Les blasphèmes des pauvres et ceux des puissants par Aziz Benyahia

Redaction

Quand on apprend que deux jeunes Algériens ont eu maille à partir avec la Gendarmerie Nationale pour avoir diffusé sur la toile des propos blasphématoires en arabe dialectal, on reste circonspect. On réagit par réflexe et on choisit de chercher à en savoir un peu plus avant de se faire une opinion.

Non pas parce qu’on met en doute la qualité des investigations des  gendarmes mais uniquement pour ne pas céder à l’emballement et par souci d’objectivité et de respect  de l’éthique professionnelle. On sait par expérience que toute approche originale ou inhabituelle de la religion chez nous, devient suspecte dès lors qu’elle déroge au mode de pensée unique imposé par nos néo-chouyoukhs. Le mois de ramadhan n’autorisant pas toutes les irrévérences ; on se contenterait de qualifier ces penseurs officiels de conservateurs.

Mais dans l’intervalle, et en attendant des révélations plus précises, on peut déjà faire quelques mises au point.

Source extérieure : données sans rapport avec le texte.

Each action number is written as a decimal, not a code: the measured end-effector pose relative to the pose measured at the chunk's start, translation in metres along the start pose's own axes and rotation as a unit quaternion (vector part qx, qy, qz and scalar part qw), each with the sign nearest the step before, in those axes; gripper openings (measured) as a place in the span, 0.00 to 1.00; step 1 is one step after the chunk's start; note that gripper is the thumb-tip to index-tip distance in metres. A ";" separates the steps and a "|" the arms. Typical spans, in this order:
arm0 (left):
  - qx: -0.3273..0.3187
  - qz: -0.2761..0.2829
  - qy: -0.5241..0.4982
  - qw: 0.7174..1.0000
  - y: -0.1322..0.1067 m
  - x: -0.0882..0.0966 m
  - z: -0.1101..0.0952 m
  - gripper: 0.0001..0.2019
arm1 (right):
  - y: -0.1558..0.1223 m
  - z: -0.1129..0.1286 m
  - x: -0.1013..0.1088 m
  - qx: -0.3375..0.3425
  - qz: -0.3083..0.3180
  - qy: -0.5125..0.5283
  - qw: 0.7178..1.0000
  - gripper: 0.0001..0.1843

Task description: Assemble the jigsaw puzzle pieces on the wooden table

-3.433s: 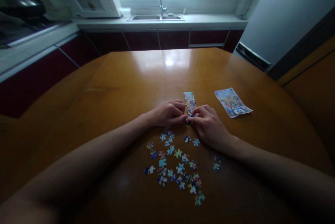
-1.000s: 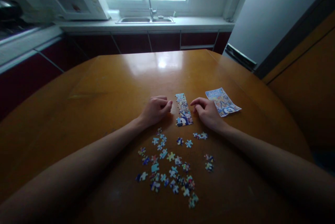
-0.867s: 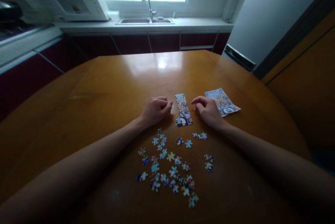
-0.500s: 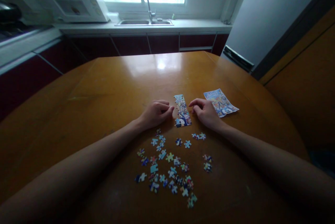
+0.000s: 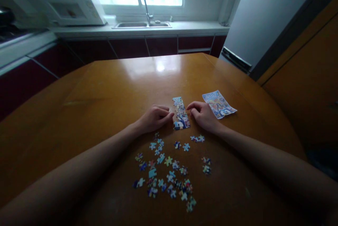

La première : de jeunes algériens parlent de religion entre eux en arabe dialectal. A priori cela devrait nous réjouir. Ce serait la preuve que nos jeunes considèrent qu’il n’est pas nécessaire de faire des études supérieures pour croire en Dieu, que l’arabe dialectal n’est pas limité aux parties de domino ou à l’insulte et que la foi du charbonnier vaut au moins celle des clercs. Bien évidemment ce raisonnement s’effondrerait de lui-même s’il s’avère que les propos échangés entre eux tenaient plus du blasphème que de l’exégèse ou du vide métaphysique. Dans ce cas il faudrait nous entendre sur la notion de blasphème. La loi dit qu’il y a blasphème quand « on offense Le Prophète (Ass) et les envoyés de Dieu ou dénigre le dogme ou les préceptes de l’islam, que ce soit par voie d’écrit, de dessin, de déclaration ou tout autre moyen ». Ce qui signifie qu’on peut le faire aussi par son comportement de tous les jours vis-à-vis d’autrui, surtout quand on instrumentalise la religion à des fins politiques ou qu’on déforme l’esprit et la lettre du dogme pour abrutir et dominer les autres. In fine, la loi dans son article 144 bis 2 doit être appliquée dans toute sa rigueur lorsque le blasphème est proféré en arabe académique ou dans n’importe quel dialecte. Elle devrait sévir aussi bien dans les quartiers populaires que sur les hauteurs parce qu’il n’y a aucune différence entre les blasphèmes des pauvres et ceux des puissants.

Deuxième mise au point.

Si de surcroît, il est établi que l’infraction va au-delà  du blasphème et qu’il s’agirait d’après les derniers communiqués,  d’une antenne locale agissant dans le cadre d’une vaste opération menée contre l’islam à des fins de déstabilisation, les jeunes aventuriers devraient répondre de chefs d’accusations d’une tout autre nature. Ils s’exposeraient alors au jugement des hommes et à celui de Dieu.

Reste qu’on peut craindre légitimement, qu’on ne saisisse le prétexte de cette grave infraction pour jeter l’anathème sur toute approche originale ou innovante de la question religieuse et que ne soit déclarée blasphématoire toute tentative qui n’aura pas reçu l’imprimatur de ceux qui veulent nous imposer un diktat qui rappellerait les méthodes de l’inquisition.